文部科学省が学びの革新プランを公表。先進的な遠隔教育の取り組みとは
文部科学省が学びの革新プランを公表。先進的な遠隔教育の取り組みとは
文部科学省は「新時代の学びを支える先端技術のフル活用に向けて~柴山・学びの革新プラン~」を取りまとめました。このプランでは、政策の柱の1つに「遠隔教育の推進による先進的な教育の実現」を掲げており、ウェブサイト上でICTを活用した遠隔授業の事例を紹介しています。

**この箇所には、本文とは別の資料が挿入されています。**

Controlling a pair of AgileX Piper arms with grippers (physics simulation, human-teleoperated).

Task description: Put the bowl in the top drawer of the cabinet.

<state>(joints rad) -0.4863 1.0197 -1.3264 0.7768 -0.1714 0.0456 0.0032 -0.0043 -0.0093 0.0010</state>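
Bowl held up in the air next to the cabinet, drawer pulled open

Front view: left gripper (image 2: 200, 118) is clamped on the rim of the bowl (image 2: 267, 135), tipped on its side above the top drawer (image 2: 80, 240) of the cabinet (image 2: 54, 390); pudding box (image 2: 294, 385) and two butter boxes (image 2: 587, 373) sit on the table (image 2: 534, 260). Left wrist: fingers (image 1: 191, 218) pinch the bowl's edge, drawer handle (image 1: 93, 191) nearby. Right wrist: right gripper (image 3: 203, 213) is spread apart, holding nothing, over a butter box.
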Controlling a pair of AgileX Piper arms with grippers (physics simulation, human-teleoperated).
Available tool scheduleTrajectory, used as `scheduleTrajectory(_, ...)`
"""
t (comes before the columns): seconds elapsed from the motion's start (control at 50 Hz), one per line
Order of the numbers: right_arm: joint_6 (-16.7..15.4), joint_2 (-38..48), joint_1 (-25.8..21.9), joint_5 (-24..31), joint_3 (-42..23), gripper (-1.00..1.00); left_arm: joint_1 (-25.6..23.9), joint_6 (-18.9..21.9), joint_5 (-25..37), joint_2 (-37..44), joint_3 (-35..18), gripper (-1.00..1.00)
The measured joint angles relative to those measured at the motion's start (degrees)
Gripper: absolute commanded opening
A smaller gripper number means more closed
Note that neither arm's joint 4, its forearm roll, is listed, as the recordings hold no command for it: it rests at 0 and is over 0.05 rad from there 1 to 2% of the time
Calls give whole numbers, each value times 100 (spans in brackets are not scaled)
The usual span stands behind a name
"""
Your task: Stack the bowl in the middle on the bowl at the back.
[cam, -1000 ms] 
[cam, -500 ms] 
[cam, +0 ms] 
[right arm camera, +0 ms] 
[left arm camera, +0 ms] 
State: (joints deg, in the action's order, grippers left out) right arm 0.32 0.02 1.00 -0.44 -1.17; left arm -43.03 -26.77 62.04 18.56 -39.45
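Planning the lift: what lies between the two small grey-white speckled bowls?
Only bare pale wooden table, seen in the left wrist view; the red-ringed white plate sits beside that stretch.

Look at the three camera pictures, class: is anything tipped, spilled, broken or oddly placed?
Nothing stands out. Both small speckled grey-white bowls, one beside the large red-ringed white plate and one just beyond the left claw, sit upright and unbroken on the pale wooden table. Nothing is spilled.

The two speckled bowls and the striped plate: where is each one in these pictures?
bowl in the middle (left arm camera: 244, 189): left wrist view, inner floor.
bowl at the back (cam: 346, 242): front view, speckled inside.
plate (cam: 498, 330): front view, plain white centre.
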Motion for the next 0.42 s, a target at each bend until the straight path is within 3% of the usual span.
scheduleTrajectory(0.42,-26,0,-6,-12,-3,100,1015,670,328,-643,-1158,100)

ここでは、文部科学省が進める遠隔教育推進の取り組みの概要を紹介し、すでに行われている遠隔授業の事例として、長野県喬木村の取り組みについてお伝えします。
先端技術を活用して質の高い教育の実現を目指す
「新時代の学びを支える先端技術のフル活用に向けて~柴山・学びの革新プラン~」は、Society5.0(サイバー空間とフィジカル空間を高度に融合させたシステムにより、経済発展と社会的課題の解決を両立する、人間中心の社会)時代を見据え、「1.遠隔教育の推進による先進的な教育の実現」「2.先端技術の導入による教師の授業支援」「3.先端技術の活用のための環境整備」の3点を政策の柱とし、先端技術の活用によりすべての児童生徒に対して質の高い教育を実現することを目指すものです。

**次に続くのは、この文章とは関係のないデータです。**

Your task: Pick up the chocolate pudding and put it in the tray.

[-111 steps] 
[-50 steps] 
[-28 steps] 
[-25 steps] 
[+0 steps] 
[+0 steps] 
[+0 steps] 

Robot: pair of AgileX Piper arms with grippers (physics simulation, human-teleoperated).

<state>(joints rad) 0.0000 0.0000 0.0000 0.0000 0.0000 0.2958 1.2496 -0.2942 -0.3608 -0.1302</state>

文部科学省のウェブサイトでは、ICTを活用した遠隔授業の事例として、長野県喬木村と熊本県高森町の取り組みが紹介されています。
長野県喬木村のICTを活用した取り組みとは
長野県喬木村は「本村のような中山間地域においても、多様な他者の考えに触れ、協働し、新たな課題や価値を見出し解決していけるような、教育の環境と質の改善が必要」との考えから、積極的なICTの活用を進めています。例えば、小規模校同士がカメラを通して意見交換したり、電子黒板で俳句の作品を共有するといった遠隔合同授業を実施しています。また、ICT支援員を配置して人的サポートを整えたり、中学校に1人1台のタブレット端末を導入したりして、主体的・対話的で深い学びの実現に向けた授業改善を促進しています。こうした長野県喬木村の取り組みは、地方創生のための活動として認められる教育施策の中で優れた取り組みを顕彰する「2018日本ICT教育アワード」で文部科学大臣賞を受賞しました。
柴山・学びの革新プランでは、学校は、単に知識を伝達する場ではなく、人と人との関わり合いの中で、人間としての強みを伸ばしながら、人生や社会を見据えて学び合う場となることが求められているとの考えのもとに、教師を支援するツールとして先端技術を活用し、新たな社会を牽引する人材を育成する質の高い教育の実現を目指します。政策の柱の1つである遠隔教育の推進には、様々な状況に対応した教育の充実や、特別な配慮が必要な児童生徒の支援、教育の質向上のための優れた外部人材の積極的活用につながるといった効果が期待されています。